EXERCISE OBJECTIVE
Restate the data below word for word. Leave the images out.

◆ ◆ ◆ ◆ ◆ ◆ ◆

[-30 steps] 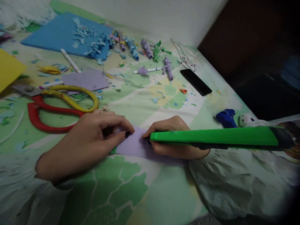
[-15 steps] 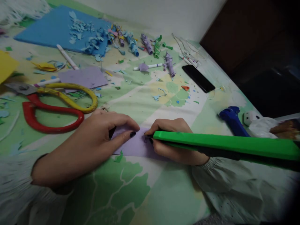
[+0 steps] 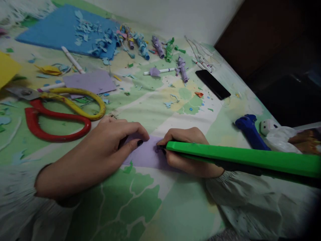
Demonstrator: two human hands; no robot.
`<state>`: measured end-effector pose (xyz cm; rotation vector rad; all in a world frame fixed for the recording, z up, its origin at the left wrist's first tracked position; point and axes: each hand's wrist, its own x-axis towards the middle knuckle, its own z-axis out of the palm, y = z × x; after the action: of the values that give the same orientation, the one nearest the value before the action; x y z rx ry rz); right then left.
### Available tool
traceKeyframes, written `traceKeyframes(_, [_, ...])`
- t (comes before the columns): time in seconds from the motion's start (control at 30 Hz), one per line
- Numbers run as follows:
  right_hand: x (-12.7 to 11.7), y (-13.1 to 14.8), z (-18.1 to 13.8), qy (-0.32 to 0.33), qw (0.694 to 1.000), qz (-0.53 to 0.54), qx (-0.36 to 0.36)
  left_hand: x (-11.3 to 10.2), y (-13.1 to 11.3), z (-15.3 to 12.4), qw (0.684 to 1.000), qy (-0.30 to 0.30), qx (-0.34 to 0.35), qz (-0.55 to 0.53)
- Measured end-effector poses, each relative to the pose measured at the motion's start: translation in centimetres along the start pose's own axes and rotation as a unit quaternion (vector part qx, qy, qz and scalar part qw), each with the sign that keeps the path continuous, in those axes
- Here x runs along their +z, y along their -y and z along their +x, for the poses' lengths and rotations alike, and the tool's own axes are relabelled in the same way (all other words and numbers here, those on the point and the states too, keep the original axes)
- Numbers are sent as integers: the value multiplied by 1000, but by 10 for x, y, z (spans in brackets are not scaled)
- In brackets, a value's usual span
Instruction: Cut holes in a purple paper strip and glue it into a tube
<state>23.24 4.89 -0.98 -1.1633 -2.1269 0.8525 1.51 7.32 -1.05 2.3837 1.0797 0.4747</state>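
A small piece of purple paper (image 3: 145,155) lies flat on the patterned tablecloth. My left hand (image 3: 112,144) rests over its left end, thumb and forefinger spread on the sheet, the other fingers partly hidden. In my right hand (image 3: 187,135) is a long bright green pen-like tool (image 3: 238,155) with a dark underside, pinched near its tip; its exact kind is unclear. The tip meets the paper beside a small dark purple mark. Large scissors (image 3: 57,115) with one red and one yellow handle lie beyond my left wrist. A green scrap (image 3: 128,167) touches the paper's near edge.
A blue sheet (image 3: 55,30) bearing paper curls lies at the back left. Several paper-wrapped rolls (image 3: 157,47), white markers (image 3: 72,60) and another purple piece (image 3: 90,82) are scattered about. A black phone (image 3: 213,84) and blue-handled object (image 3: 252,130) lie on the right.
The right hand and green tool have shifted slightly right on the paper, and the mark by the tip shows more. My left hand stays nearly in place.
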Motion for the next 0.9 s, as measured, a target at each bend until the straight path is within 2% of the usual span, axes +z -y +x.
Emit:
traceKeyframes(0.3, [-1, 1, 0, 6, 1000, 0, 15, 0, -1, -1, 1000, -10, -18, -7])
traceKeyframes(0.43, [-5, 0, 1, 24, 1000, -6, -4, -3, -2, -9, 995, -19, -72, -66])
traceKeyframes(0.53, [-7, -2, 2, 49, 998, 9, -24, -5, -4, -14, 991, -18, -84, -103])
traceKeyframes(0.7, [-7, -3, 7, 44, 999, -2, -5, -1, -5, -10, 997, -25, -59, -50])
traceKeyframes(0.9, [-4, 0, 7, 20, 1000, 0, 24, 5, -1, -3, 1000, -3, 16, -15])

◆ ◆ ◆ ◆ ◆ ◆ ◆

EXERCISE RESULT
[-30 steps] 
[-15 steps] 
[+0 steps] 
Demonstrator: two human hands; no robot.
`<state>`: measured end-effector pose (xyz cm; rotation vector rad; all in a world frame fixed for the recording, z up, its origin at the left wrist's first tracked position; point and axes: each hand's wrist, its own x-axis towards the middle knuckle, its own z-axis out of the palm, y = z × x; after the action: of the values that give the same orientation, the one nearest the value before the action; x y z rx ry rz); right then left.
### Available tool
traceKeyframes, written `traceKeyframes(_, [_, ...])`
- t (comes before the columns): time in seconds from the motion's start (control at 30 Hz), one per line
- Numbers run as follows:
  right_hand: x (-12.7 to 11.7), y (-13.1 to 14.8), z (-18.1 to 13.8), qy (-0.32 to 0.33), qw (0.694 to 1.000), qz (-0.53 to 0.54), qx (-0.36 to 0.36)
  left_hand: x (-11.3 to 10.2), y (-13.1 to 11.3), z (-15.3 to 12.4), qw (0.684 to 1.000), qy (-0.30 to 0.30), qx (-0.34 to 0.35), qz (-0.55 to 0.53)
- Measured end-effector poses, each relative to the pose measured at the motion's start: translation in centimetres along the start pose's own axes and rotation as a unit quaternion (vector part qx, qy, qz and scalar part qw), each with the sign that keeps the path continuous, in those axes
- Here x runs along their +z, y along their -y and z along their +x, for the poses' lengths and rotations alike, and the tool's own axes are relabelled in the same way (all other words and numbers here, those on the point and the states too, keep the original axes)
- Numbers are sent as integers: the value multiplied by 1000, but by 10 for x, y, z (spans in brackets are not scaled)
- In brackets, a value's usual span
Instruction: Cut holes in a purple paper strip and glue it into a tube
<state>23.24 4.89 -0.98 -1.1633 -2.1269 0.8525 1.51 7.32 -1.05 2.3837 1.0797 0.4747</state>
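A small piece of purple paper (image 3: 145,155) lies flat on the patterned tablecloth. My left hand (image 3: 112,144) rests over its left end, thumb and forefinger spread on the sheet, the other fingers partly hidden. In my right hand (image 3: 187,135) is a long bright green pen-like tool (image 3: 238,155) with a dark underside, pinched near its tip; its exact kind is unclear. The tip meets the paper beside a small dark purple mark. Large scissors (image 3: 57,115) with one red and one yellow handle lie beyond my left wrist. A green scrap (image 3: 128,167) touches the paper's near edge.
A blue sheet (image 3: 55,30) bearing paper curls lies at the back left. Several paper-wrapped rolls (image 3: 157,47), white markers (image 3: 72,60) and another purple piece (image 3: 90,82) are scattered about. A black phone (image 3: 213,84) and blue-handled object (image 3: 252,130) lie on the right.
The right hand and green tool have shifted slightly right on the paper, and the mark by the tip shows more. My left hand stays nearly in place.
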Motion for the next 0.9 s, as measured, a target at each bend until the straight path is within 2% of the usual span, axes +z -y +x.
Emit:
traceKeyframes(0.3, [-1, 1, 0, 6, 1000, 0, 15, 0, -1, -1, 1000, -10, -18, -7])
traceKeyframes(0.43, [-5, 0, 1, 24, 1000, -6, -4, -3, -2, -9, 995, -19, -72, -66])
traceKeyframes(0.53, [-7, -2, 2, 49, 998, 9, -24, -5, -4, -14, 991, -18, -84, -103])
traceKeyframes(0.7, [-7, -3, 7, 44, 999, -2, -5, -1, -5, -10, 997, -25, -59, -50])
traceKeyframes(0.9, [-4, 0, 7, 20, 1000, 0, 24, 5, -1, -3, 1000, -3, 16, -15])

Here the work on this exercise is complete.